#### EXERCISE DETAILS:
Every line below that has "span" in it should be copied.

#### RECORDS SUPPLIED:
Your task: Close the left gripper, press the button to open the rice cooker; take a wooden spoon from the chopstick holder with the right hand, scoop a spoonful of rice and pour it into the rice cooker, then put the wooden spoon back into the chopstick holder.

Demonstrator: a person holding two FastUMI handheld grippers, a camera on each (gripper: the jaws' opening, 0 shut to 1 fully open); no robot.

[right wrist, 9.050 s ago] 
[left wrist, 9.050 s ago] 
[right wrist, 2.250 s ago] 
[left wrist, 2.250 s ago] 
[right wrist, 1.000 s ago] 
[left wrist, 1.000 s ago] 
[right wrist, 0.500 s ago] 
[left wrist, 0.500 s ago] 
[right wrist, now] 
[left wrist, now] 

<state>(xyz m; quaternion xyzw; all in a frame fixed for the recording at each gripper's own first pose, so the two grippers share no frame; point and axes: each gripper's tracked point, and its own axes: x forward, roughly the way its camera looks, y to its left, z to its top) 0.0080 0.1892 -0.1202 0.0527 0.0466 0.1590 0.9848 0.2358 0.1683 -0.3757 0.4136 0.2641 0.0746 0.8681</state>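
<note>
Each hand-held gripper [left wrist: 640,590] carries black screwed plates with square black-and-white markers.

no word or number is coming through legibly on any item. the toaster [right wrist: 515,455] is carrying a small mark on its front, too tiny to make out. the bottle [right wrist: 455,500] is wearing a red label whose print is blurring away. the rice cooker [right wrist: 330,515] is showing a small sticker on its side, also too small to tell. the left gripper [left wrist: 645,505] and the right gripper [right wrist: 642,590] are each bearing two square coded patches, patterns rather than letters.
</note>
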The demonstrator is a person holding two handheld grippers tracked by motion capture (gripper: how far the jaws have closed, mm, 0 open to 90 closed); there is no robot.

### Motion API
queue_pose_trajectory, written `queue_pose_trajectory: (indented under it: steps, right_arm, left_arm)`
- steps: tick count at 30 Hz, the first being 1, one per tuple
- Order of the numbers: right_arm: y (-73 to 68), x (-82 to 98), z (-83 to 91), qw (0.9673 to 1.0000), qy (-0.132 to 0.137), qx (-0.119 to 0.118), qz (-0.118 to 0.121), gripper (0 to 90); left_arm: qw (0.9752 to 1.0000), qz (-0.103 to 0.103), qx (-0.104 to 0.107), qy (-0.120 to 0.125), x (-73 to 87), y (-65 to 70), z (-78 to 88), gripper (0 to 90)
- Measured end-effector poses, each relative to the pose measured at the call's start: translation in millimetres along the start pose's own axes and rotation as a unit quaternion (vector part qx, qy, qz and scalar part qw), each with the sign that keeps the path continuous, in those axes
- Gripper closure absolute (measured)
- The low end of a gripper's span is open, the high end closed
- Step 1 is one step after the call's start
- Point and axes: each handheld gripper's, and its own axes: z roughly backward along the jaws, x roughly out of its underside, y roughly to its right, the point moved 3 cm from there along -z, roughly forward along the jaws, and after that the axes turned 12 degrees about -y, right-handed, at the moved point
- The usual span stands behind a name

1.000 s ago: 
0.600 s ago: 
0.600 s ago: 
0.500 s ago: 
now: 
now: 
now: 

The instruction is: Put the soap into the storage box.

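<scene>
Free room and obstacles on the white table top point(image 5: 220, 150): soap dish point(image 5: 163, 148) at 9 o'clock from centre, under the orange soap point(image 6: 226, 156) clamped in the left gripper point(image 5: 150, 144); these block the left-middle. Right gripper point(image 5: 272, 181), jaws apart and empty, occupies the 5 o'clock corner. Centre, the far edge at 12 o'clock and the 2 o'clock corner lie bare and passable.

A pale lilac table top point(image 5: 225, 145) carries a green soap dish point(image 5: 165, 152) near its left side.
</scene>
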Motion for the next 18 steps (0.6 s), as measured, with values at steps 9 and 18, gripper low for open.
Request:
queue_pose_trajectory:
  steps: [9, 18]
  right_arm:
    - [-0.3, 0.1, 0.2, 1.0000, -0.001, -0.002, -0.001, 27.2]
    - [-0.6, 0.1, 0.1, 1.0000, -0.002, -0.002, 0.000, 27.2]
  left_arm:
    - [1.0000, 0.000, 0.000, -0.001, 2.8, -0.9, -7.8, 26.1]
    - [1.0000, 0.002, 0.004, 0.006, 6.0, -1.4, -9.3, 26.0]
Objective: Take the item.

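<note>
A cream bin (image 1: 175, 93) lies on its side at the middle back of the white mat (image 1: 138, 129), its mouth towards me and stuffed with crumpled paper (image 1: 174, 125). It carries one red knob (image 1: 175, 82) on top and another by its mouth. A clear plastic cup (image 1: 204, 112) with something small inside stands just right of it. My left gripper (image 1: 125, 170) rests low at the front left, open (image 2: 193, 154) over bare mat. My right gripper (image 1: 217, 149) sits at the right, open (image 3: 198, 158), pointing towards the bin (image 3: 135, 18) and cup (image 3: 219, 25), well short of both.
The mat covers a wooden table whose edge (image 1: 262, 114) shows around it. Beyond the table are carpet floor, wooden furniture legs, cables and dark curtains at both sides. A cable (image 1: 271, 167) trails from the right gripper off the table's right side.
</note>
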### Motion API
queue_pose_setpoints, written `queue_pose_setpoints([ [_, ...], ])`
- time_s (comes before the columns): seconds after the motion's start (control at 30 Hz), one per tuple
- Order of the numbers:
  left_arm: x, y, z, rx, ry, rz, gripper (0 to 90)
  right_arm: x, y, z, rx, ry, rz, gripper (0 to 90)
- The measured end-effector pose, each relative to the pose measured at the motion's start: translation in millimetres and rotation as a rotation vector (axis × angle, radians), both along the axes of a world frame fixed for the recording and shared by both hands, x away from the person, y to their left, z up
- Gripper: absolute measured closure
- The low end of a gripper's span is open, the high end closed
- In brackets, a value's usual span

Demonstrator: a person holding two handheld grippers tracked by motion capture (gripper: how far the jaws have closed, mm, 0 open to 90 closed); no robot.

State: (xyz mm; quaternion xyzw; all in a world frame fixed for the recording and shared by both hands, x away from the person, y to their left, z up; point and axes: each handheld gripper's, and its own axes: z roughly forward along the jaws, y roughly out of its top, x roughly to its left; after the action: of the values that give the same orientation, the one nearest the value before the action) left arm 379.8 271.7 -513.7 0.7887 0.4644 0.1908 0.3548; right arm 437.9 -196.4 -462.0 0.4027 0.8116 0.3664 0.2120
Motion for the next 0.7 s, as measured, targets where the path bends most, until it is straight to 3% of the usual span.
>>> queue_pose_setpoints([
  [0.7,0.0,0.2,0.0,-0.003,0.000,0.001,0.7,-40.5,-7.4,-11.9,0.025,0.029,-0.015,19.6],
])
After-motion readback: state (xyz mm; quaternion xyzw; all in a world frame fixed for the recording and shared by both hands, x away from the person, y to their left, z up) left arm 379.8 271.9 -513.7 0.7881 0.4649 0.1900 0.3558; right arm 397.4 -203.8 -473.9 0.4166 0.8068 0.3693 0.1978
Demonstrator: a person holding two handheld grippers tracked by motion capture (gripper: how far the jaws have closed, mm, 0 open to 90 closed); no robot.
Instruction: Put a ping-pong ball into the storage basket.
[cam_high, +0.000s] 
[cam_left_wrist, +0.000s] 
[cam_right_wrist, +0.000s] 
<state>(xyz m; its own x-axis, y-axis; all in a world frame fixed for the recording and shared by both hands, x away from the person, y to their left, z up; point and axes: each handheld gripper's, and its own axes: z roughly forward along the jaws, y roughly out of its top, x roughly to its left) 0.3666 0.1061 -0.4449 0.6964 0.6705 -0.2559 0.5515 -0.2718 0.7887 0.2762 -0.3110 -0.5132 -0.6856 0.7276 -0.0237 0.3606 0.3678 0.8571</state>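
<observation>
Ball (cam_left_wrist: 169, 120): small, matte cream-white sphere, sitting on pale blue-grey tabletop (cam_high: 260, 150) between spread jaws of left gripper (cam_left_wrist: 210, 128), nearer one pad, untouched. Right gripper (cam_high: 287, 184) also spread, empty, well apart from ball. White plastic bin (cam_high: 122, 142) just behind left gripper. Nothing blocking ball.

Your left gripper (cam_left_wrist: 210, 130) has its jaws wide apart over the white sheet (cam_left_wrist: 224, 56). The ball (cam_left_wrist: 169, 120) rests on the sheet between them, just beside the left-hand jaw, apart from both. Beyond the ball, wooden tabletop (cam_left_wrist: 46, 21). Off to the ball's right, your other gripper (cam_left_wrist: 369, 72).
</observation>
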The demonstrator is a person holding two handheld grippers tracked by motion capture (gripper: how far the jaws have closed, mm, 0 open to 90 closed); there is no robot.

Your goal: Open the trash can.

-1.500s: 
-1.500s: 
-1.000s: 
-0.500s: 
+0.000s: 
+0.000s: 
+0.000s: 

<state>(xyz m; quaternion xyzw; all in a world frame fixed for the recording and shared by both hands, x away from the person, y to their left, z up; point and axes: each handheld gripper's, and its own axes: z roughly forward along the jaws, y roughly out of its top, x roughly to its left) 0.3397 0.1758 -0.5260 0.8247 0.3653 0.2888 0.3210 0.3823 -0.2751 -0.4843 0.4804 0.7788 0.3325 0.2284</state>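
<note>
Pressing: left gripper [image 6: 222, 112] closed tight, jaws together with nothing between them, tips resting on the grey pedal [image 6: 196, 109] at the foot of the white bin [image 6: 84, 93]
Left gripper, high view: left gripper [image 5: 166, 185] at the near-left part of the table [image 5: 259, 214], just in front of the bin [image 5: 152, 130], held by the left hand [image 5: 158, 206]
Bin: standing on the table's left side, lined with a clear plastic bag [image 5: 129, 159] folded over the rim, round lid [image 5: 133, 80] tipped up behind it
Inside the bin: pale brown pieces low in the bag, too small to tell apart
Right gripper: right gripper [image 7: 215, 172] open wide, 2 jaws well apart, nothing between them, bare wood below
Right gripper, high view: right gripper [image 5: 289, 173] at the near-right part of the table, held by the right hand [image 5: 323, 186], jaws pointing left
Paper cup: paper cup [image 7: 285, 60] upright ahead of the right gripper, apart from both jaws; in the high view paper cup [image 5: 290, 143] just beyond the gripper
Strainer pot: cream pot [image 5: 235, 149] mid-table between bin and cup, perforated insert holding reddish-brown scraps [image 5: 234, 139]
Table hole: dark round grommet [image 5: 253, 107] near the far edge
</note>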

#### RESPONSE TO THIS EXERCISE:
- The low end of a gripper's span is open, the high end closed
- The usual span stands behind a name
- The low end of a gripper's span is open, the high end closed
- In brackets, a value's usual span
Motion for the next 0.7 s, as measured, targets where the path bends most, until it is straight to 3% of the usual span.

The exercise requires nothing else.